NASA-PDS / harvest

Standalone Harvest client application providing the functionality for capturing and indexing product metadata into the PDS Registry system (https://github.com/nasa-pds/registry).
https://nasa-pds.github.io/registry
Other
4 stars 3 forks source link

Improve Fault Tolerance of Harvest for Forbidden Access error and Timeout #125

Closed jordanpadams closed 10 months ago

jordanpadams commented 1 year ago

💡 Description

See resolution of #124

Examples of two different timeouts:

  1. [ERROR] 10,000 milliseconds timeout on connection
  2. [ERROR] Read timed out

From GEO:

We recently added a new PDART data bundle to our MEX archives. The bundle has over 1.5 million files. Harvest timed out last night, and I just timed out again in the last couple of minutes. Here is a screen capture: The top part of the screen is the previous attempt overnight. The next is my run attempt from minutes ago. image

From ATM: harvest-3.7.6 with -O option to overwrite previous version. First run:

[ERROR] method [GET], host [https://search-atm-prod-mkvgzojag2ta65bnotqdpopzju.us-west-2.es.amazonaws.com:443], URI [/registry/_search], status line [HTTP/1.1 429 Too Many Requests] 429 Too Many Requests /registry/_search

Second run:


2023-09-06 14:36:12,768 [ERROR] Read timed out
2023-09-06 14:36:51,590 [ERROR] 429 Too Many Requests /registry/_bulk
2023-09-06 14:39:21,175 [ERROR] Read timed out
2023-09-06 14:39:50,633 [ERROR] Read timed out
2023-09-06 14:40:35,683 [ERROR] Read timed out
2023-09-06 14:40:44,339 [ERROR] Read timed out2023-09-06 14:41:21,252 [ERROR] Read timed out
2023-09-06 14:45:33,578 [ERROR] Read timed out
2023-09-06 14:56:04,527 [ERROR] Read timed out
2023-09-06 15:00:18,015 [ERROR] request body is required

[INFO] Wrote 43134 product(s) [SUMMARY] Summary: [SUMMARY] Skipped files: 0 [SUMMARY] Loaded files: 43134 [SUMMARY] Product_Browse: 11514 [SUMMARY] Product_Bundle: 1 [SUMMARY] Product_Collection: 9 [SUMMARY] Product_Document: 8 [SUMMARY] Product_Observational: 31602 [SUMMARY] Failed files: 10 [SUMMARY] Package ID: d32d4b8d-b306-4a03-b2e8-b5b203c7a30e



[harvest.log](https://github.com/NASA-PDS/harvest/files/12551487/harvest.log)
alexdunnjpl commented 1 year ago

Following on from outcome of #124

@jordanpadams was the increase in disk allocation this morning (approximately) the result of auto-tuning, or a manual action?

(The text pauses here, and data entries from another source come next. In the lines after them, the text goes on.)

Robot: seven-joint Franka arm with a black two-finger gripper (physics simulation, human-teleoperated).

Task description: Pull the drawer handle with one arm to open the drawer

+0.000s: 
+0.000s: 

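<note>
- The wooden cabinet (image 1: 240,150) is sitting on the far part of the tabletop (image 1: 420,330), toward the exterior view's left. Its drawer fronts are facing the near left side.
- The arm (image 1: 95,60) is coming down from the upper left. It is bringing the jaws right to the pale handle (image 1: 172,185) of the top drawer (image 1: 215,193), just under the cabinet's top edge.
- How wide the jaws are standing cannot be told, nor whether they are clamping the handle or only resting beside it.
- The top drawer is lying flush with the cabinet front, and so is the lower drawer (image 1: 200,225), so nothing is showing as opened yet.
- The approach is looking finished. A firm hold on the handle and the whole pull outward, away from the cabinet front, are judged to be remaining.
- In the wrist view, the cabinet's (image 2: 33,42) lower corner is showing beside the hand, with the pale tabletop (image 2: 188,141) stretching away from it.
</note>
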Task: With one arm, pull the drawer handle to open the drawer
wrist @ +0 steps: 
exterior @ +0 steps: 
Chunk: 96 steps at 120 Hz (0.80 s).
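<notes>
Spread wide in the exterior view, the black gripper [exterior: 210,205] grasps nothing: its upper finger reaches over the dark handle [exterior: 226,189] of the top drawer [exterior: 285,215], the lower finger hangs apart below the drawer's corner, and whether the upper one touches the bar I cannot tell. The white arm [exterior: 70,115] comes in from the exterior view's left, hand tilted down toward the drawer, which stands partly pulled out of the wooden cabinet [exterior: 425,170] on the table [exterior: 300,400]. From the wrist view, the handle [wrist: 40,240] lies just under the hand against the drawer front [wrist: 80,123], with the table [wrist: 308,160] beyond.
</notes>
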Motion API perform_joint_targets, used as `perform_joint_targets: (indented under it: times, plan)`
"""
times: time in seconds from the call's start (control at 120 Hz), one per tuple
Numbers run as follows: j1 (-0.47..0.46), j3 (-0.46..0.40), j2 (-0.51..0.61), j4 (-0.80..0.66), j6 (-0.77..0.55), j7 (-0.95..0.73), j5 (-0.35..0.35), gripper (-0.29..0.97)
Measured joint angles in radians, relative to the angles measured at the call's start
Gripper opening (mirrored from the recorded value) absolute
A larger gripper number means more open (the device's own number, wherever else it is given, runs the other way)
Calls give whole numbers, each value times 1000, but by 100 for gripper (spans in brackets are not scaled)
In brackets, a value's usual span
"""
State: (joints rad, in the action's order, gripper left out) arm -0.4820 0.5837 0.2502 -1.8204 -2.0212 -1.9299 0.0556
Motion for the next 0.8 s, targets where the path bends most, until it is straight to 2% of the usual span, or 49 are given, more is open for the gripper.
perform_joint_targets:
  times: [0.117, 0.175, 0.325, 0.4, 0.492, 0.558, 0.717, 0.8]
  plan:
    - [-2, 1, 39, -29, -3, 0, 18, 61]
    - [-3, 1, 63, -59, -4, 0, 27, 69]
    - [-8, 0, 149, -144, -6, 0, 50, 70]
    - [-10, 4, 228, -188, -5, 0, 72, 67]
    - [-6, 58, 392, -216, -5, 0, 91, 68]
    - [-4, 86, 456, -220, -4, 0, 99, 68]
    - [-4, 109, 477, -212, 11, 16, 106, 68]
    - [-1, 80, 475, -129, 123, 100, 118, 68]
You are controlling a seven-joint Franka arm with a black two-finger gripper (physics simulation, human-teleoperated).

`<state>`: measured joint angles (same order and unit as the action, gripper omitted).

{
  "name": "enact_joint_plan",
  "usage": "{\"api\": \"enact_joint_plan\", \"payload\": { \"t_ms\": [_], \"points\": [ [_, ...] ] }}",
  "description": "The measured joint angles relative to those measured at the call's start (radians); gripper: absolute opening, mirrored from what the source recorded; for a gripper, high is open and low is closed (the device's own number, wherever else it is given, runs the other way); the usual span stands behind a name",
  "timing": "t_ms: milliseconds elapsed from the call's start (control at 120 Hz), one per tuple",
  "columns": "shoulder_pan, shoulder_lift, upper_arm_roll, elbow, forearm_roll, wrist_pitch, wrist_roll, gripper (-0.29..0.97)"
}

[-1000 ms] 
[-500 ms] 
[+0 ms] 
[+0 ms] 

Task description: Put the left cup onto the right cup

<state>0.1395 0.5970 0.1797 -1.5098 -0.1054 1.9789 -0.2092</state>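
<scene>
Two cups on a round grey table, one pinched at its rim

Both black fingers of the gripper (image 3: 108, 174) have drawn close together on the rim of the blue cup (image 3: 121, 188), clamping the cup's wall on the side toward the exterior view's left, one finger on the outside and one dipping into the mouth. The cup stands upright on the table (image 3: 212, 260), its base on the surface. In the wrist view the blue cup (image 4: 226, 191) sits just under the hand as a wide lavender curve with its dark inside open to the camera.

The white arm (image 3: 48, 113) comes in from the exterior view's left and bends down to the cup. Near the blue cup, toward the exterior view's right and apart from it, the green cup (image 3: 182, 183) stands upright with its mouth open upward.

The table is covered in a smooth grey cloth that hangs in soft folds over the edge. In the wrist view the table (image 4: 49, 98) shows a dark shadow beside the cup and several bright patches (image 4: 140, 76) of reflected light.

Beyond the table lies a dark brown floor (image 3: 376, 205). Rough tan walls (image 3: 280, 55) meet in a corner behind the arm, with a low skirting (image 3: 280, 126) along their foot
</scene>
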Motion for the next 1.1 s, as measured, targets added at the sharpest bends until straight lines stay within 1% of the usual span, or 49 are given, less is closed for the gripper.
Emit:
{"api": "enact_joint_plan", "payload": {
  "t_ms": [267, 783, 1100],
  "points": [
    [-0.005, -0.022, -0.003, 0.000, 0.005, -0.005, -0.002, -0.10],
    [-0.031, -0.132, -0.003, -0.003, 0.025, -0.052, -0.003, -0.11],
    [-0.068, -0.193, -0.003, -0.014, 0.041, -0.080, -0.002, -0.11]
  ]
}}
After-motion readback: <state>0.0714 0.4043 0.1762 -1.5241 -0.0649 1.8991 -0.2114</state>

tloubrieu-jpl commented 1 year ago

@alexdunnjpl investigate sweeper to see if it is causing instability.

@sjoshi-jpl configured slow logs to watch longer requests to OpenSearch.

tloubrieu-jpl commented 1 year ago

The document size on ATM and GEO are bigger than usual, which make the fix size chunks (e.g 10000).

The solution is to reduce the size of the pages for repairkit.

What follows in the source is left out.